Set the listing down exactly; no pictures.
※ ※ ※
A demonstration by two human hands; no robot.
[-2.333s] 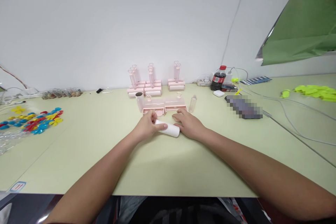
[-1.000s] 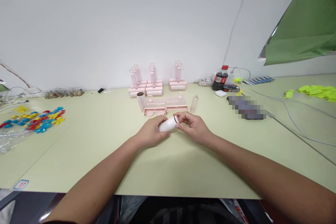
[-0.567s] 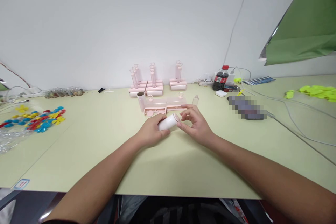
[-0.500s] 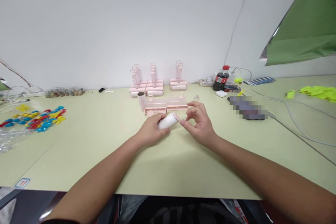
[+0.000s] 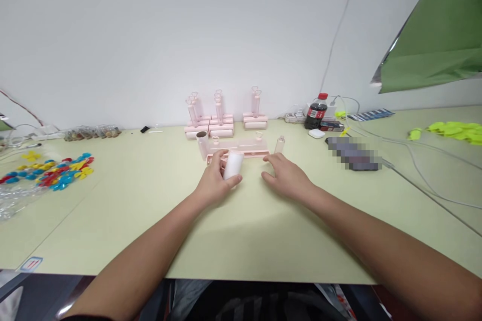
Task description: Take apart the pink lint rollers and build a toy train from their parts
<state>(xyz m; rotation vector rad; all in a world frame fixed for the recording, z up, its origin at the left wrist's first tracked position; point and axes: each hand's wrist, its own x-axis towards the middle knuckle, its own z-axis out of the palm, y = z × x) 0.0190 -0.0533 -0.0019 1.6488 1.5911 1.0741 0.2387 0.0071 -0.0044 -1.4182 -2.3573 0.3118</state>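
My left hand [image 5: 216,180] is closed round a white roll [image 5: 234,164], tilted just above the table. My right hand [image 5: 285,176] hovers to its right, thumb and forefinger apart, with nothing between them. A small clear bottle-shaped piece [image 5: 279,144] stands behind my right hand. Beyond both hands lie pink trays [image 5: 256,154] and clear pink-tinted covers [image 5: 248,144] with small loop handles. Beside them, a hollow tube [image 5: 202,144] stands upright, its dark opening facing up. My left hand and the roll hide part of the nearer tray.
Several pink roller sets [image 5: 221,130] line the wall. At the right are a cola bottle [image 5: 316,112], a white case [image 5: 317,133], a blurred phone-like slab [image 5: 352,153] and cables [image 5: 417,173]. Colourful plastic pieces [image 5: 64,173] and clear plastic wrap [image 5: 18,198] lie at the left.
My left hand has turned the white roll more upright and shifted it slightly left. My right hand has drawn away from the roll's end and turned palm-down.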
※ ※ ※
**Result of the task**
A demonstration by two human hands; no robot.
[-2.333s] 
[-1.000s] 
[-0.567s] 
[-0.500s] 
[+0.000s] 
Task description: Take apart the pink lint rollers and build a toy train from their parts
<state>(xyz m; rotation vector rad; all in a world frame fixed for the recording, z up, its origin at the left wrist's first tracked position; point and axes: each hand's wrist, its own x-axis towards the middle knuckle, its own z-axis out of the palm, y = z × x) 0.0190 -0.0533 -0.0019 1.6488 1.5911 1.0741 0.2387 0.0071 -0.0044 -1.4182 -2.3573 0.3118</state>
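My left hand [image 5: 216,180] is closed round a white roll [image 5: 234,164], tilted just above the table. My right hand [image 5: 285,176] hovers to its right, thumb and forefinger apart, with nothing between them. A small clear bottle-shaped piece [image 5: 279,144] stands behind my right hand. Beyond both hands lie pink trays [image 5: 256,154] and clear pink-tinted covers [image 5: 248,144] with small loop handles. Beside them, a hollow tube [image 5: 202,144] stands upright, its dark opening facing up. My left hand and the roll hide part of the nearer tray.
Several pink roller sets [image 5: 221,130] line the wall. At the right are a cola bottle [image 5: 316,112], a white case [image 5: 317,133], a blurred phone-like slab [image 5: 352,153] and cables [image 5: 417,173]. Colourful plastic pieces [image 5: 64,173] and clear plastic wrap [image 5: 18,198] lie at the left.
My left hand has turned the white roll more upright and shifted it slightly left. My right hand has drawn away from the roll's end and turned palm-down.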

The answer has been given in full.